Assigned task | Within the listing that follows, reproduce exactly the lines starting at the line with "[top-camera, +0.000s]" and ending at the line with "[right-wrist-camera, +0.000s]", inclusive, and only those. Pictures are dropped.

=== Section Start ===

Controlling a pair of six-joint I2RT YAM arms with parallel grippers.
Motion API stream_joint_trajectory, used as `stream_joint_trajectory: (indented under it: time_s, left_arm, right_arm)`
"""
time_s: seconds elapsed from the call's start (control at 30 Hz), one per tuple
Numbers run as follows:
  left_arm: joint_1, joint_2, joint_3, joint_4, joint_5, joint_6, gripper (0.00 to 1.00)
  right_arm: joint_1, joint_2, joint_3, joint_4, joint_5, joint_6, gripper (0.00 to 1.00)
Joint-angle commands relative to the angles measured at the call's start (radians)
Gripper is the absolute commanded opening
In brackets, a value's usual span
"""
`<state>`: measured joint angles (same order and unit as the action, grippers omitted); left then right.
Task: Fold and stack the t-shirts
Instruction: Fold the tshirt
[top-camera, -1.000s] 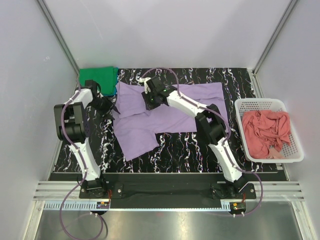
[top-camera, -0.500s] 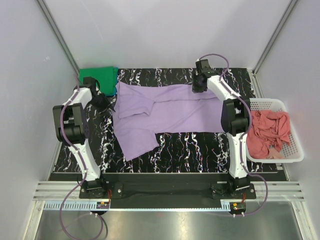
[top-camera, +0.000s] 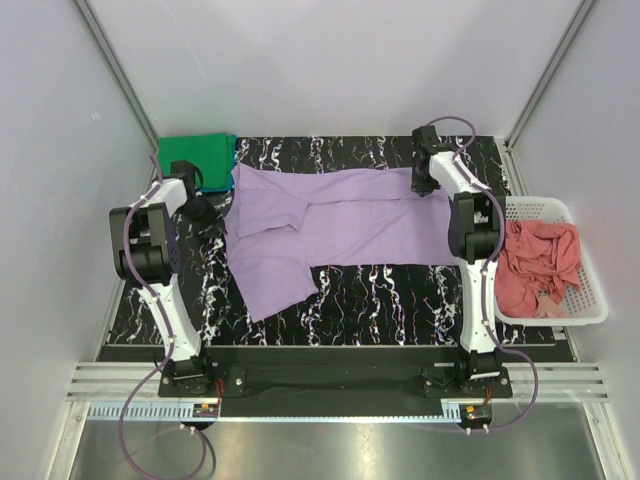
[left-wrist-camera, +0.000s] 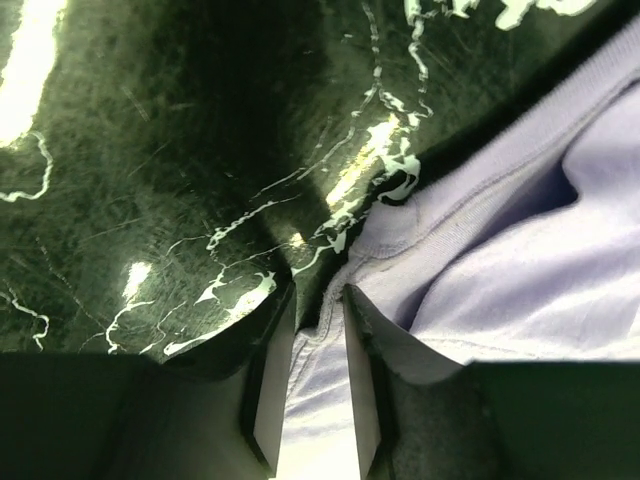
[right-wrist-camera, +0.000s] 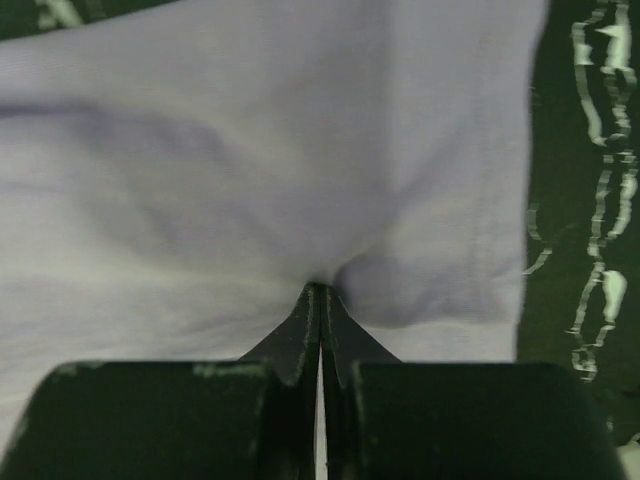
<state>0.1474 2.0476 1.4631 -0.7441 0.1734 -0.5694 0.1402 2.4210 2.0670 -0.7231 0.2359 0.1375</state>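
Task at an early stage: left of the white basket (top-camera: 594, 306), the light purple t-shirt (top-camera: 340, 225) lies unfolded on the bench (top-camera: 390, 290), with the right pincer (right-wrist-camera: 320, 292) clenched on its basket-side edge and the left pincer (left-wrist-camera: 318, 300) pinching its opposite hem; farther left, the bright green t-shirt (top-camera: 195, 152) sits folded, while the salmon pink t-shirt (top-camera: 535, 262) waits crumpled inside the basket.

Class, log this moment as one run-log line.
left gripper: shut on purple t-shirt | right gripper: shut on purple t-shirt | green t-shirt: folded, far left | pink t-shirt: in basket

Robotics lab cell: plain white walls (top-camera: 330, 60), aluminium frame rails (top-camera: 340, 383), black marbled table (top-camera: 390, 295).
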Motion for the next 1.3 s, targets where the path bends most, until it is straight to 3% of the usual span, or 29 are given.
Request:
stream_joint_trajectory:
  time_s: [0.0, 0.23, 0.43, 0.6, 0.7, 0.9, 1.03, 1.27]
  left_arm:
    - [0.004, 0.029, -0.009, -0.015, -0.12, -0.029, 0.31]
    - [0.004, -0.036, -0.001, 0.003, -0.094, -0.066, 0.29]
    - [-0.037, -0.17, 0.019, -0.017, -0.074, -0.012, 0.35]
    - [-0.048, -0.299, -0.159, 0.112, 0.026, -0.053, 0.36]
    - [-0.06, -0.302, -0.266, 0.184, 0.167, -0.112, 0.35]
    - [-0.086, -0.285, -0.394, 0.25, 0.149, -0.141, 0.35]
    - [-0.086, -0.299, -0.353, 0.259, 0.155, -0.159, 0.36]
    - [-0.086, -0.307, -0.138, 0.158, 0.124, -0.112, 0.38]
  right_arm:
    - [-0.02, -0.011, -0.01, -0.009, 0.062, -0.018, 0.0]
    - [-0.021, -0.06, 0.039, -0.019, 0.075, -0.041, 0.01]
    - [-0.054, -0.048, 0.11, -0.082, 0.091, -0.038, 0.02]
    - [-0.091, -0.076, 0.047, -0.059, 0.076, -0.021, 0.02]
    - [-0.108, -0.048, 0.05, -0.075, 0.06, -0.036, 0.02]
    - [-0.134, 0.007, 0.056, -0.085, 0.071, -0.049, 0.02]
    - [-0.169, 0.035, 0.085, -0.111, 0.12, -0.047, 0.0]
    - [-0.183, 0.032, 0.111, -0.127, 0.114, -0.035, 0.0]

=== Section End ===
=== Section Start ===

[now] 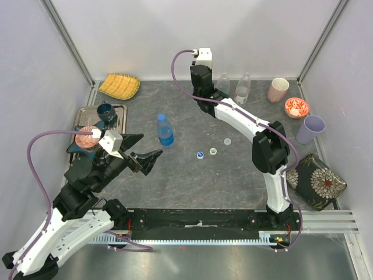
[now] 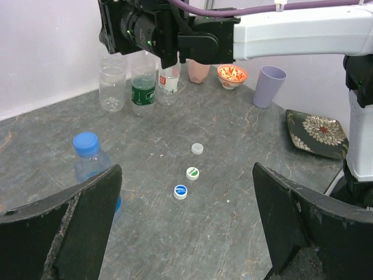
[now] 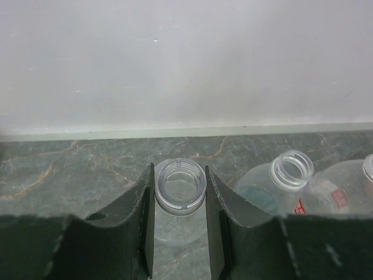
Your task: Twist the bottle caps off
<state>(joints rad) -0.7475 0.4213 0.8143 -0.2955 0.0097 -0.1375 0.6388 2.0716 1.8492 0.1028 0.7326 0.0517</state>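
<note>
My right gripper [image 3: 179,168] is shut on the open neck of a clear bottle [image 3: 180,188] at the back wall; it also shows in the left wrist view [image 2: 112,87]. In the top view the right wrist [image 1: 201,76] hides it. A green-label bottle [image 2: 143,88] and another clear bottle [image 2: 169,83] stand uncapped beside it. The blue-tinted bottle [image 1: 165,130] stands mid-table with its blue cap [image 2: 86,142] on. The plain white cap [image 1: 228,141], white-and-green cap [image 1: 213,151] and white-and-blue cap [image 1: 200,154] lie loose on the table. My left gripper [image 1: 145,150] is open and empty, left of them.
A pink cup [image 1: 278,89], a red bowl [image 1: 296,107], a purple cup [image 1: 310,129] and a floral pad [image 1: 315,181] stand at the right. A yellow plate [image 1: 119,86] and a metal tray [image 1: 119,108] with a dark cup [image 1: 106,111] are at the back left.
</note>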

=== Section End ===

Your response |
[top-camera, +0.000s] 
[left-wrist-camera, +0.000s] 
[right-wrist-camera, +0.000s] 

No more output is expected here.